ロボットSFの嚆矢。1920年代の作品ながらロボットという設定がどうしても描いてしまう人間存在や社会と労働の問題は色濃く描かれていておもしろい。

おどろいた事にここで登場する人間そっくりのロボットたちは、機械仕掛けではなくバイオテクノロジーの産物だ。生命に簡単な発達を促す方法で、即席人間のようなものを大量に工場生産してしまう。彼らは感情を持たないし、死さえも恐れない理想の労働者だった。

やがて世界中に広まったロボットたちが人間に反旗を翻し、物語は残された少数の人間たちの末路まで行き着くところは、短い戯曲ながら大きな展開で、現代から見るとお約束だがそんなことは気にならないスピーディーなおもしろさがあった。 世界を支配したロボットたちだが、実はその寿命は20年しかないというところも、現代のレプリカントに受け継がれている設定で、やはりロボットは早死にするか永遠に死なないかのどっちかでなければ、人間の死の問題をあぶりだすことはできまい。

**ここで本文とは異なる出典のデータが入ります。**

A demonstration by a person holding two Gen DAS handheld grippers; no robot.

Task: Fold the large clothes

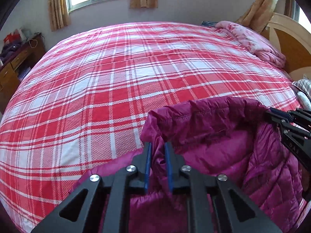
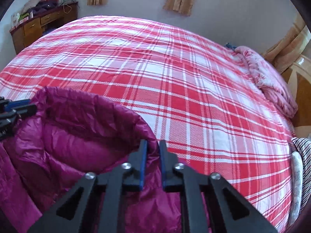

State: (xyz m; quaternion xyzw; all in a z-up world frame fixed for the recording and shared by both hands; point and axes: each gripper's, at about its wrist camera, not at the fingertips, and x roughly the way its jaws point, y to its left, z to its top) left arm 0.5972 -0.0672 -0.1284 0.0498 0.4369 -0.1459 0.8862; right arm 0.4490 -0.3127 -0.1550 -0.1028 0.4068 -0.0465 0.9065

さてロボットたちが生き残ろうと思えば、開発者が残した創成のヒミツを知る以外解決の道はないのだが、その書類も既に灰燼と帰した最後に、愛に目覚めたロボットのアダムとイブが現れるところで話は終わってしまう。どうなりますやら。

自分はSFの黎明期のようなものは好きで、ウェルズはどれも面白いし、リラダンの「未来のイブ」やザミャーチンの「われら」など楽しかったが、その後発達したSFの世界にはどうもついていけないという古い人間だ。えらいすんまへん。